マウス、キーボードについてのファイルは前章と同様です。
#include "../../../include/DxLib.h"
#include "Key_Mouse.h"
/* ビットマップ画像の横サイズ */
#define BMP_YOKO 400
/* ビットマップ画像の縦サイズ */
#define BMP_TATE 400
/* ビットマップのヘッダサイズ */
#define HEAD 54
/* トータルサイズ */
#define TOTAL (BMP_YOKO*BMP_TATE*3+HEAD)
/* AAデータを作成する合計枚数 */
#define BULLET_MAX 4000
/* ビットマップの色情報を格納するための構造体 */
typedef struct{
unsigned char col[3];
}img_t;
int Key[256];
/* TOTAL分データを用意 */
unsigned char data[TOTAL];
/* イメージ画像のピクセル数だけ色格納用構造体を用意 */
img_t img[BMP_TATE][BMP_YOKO];
/* 2値化した情報を入れるための配列を用意 */
BYTE Pixel[BMP_TATE][BMP_YOKO];
/* ビットマップを読み込みdataに格納する関数 */
int ReadBmp(){
char name[256]="../AA画像/aisha.bmp";
FILE *fp;
fp = fopen( name , "rb" );
if( fp == NULL ){
printfDx( "%sが見つかりません。
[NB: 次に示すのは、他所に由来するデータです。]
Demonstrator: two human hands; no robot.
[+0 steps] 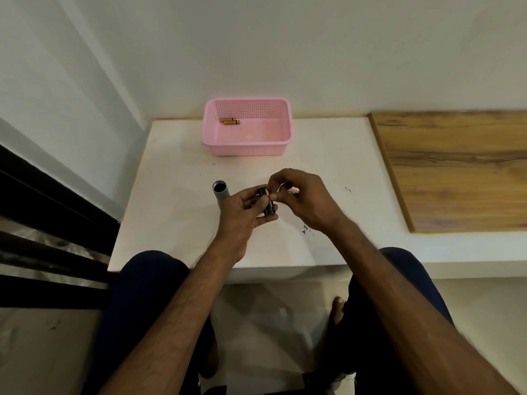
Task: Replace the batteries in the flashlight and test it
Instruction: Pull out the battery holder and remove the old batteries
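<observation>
White laminate covers the table, which sits in a corner against a pale wall, with a wood-grain panel lying over its right side. A pink perforated basket stands at the table's far edge, and two copper-topped batteries lie side by side on its floor, toward its far left corner. Near the middle of the table a grey flashlight body rests with its open dark mouth facing away from the person, its near end hidden behind the left hand. That hand's grip is curled around a black battery holder, fingers under it and thumb over the top, holding it just above the table. The right hand hovers over the holder's far end, its grip pinched nearly closed between thumb and fingertips on a small gold-ended battery at the holder's top. Something small, orange and white, shows just past the right fingers; what it is cannot be told. Dark specks dot the table near the right wrist.
</observation>
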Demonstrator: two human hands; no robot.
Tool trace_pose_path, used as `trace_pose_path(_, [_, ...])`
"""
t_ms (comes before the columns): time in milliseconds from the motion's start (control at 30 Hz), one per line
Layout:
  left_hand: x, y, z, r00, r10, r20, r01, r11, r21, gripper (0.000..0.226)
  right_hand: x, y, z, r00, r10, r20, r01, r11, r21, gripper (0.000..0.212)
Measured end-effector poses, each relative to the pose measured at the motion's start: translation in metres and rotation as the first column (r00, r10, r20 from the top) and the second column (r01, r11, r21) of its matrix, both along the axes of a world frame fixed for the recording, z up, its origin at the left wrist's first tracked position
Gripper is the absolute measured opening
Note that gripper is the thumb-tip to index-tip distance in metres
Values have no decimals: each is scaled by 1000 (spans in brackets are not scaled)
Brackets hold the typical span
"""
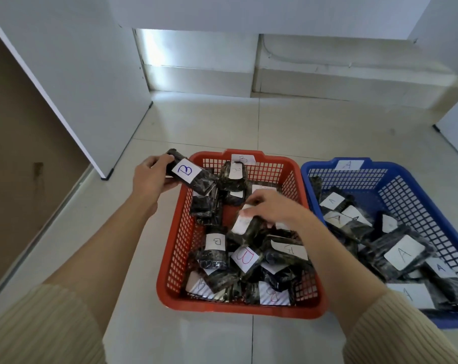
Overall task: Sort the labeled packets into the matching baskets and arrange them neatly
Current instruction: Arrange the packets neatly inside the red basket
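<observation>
The left hand (150, 177) gripped a B packet (193, 177) by its end; the right hand (272, 208) pinched a second packet (249, 227) in the basket (238, 308). Light, soft, slippery, I judged.

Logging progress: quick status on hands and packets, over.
Left hand grips B packet over red basket rim. Right hand pinches second packet inside it. A packets sit in blue basket. No obstruction seen.

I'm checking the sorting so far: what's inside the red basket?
The red basket holds dark packets, piled; every readable label says B. The right hand grips a central packet; the left hand holds a B packet over the rim. Lower packets and several labels are covered.
</observation>
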State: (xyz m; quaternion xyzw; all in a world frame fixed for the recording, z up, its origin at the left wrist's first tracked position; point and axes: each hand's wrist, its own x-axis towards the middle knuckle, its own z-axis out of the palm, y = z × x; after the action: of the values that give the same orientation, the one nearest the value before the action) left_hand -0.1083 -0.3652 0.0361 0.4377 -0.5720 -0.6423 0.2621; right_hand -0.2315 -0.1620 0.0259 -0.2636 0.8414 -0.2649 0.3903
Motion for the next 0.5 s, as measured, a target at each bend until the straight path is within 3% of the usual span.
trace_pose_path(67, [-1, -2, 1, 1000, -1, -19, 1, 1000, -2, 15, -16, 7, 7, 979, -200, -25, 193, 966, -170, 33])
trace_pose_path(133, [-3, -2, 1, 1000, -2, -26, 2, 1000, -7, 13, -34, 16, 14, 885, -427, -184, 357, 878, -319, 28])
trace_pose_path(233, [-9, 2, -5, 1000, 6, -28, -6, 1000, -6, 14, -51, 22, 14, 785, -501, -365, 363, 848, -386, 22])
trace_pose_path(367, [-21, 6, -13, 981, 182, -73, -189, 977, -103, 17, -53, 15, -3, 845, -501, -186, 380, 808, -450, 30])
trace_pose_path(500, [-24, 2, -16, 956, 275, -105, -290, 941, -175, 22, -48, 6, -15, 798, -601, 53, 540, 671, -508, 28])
",name);
return -1;
}
fread( data, TOTAL, 1, fp );
fclose(fp);
return 0;
}
/* ビットマップの生データを各ピクセルの色格納用構造体に入れ直す */
void ConvData(){
int x,y,c,t;
t=HEAD;
for(y=BMP_TATE-1;y>=0;y--){
for(x=0;x<BMP_YOKO;x++){
for(c=0;c<3;c++){
img[y][x].col[c]=data[t];
t++;
}
}
}
}
/* 2値化 */
void Binarization(){
int x,y,c;
int sum;
for(y=0;y<BMP_TATE;y++){
for(x=0;x<BMP_YOKO;x++){
sum = 0;
//色の輝度平均を計算
for(c=0;c<3;c++){
sum += img[y][x].col[c];
}
sum /= 3;
//0〜255の輝度の平均が128以上なら(明るいなら)0、未満なら(暗いなら)1
if( sum >= 128){
Pixel[y][x] = 0;
} else {
Pixel[y][x] = 1;
}
}
}
}
/* 描画 */
void Graph(){
int x,y;
static int Black = GetColor(0,0,0);
DrawBox(0,0,BMP_YOKO,BMP_TATE,GetColor(255,255,255),TRUE);
for(y=0;y<BMP_TATE;y++){
for(x=0;x<BMP_YOKO;x++){
if( Pixel[y][x] == 1){
DrawPixel(x,y,Black);
}
}
}
}
int WINAPI WinMain( HINSTANCE hInstance, HINSTANCE hPrevInstance,LPSTR lpCmdLine, int nCmdShow ){
SetGraphMode(BMP_YOKO,BMP_TATE,16);//400x400に
SetWindowSizeChangeEnableFlag(TRUE);//画面の大きさを変更できる
ChangeWindowMode(TRUE);//ウィンドウモード
if(DxLib_Init() == -1 || SetDrawScreen( DX_SCREEN_BACK )!=0) return -1;//初期化と裏画面化
ReadBmp();//ビットマップ読み込み
ConvData();//画像の色情報構造体に格納
Binarization();//2値化
while(ProcessMessage()==0 && ClearDrawScreen()==0 && GetHitKeyStateAll_2(Key)==0 && Key[KEY_INPUT_ESCAPE]==0){
//↑メッセージ処理 ↑画面をクリア ↑入力状態を保存 ↑ESCが押されていない
Graph();//描画
ScreenFlip();
}
DxLib_End();
return 0;
}
実行結果
2値化したPixel配列の中身を元にDrawPixelしているので、ビットマップ画像からきちんとデータを読み込み、変換できていることがわかると思います。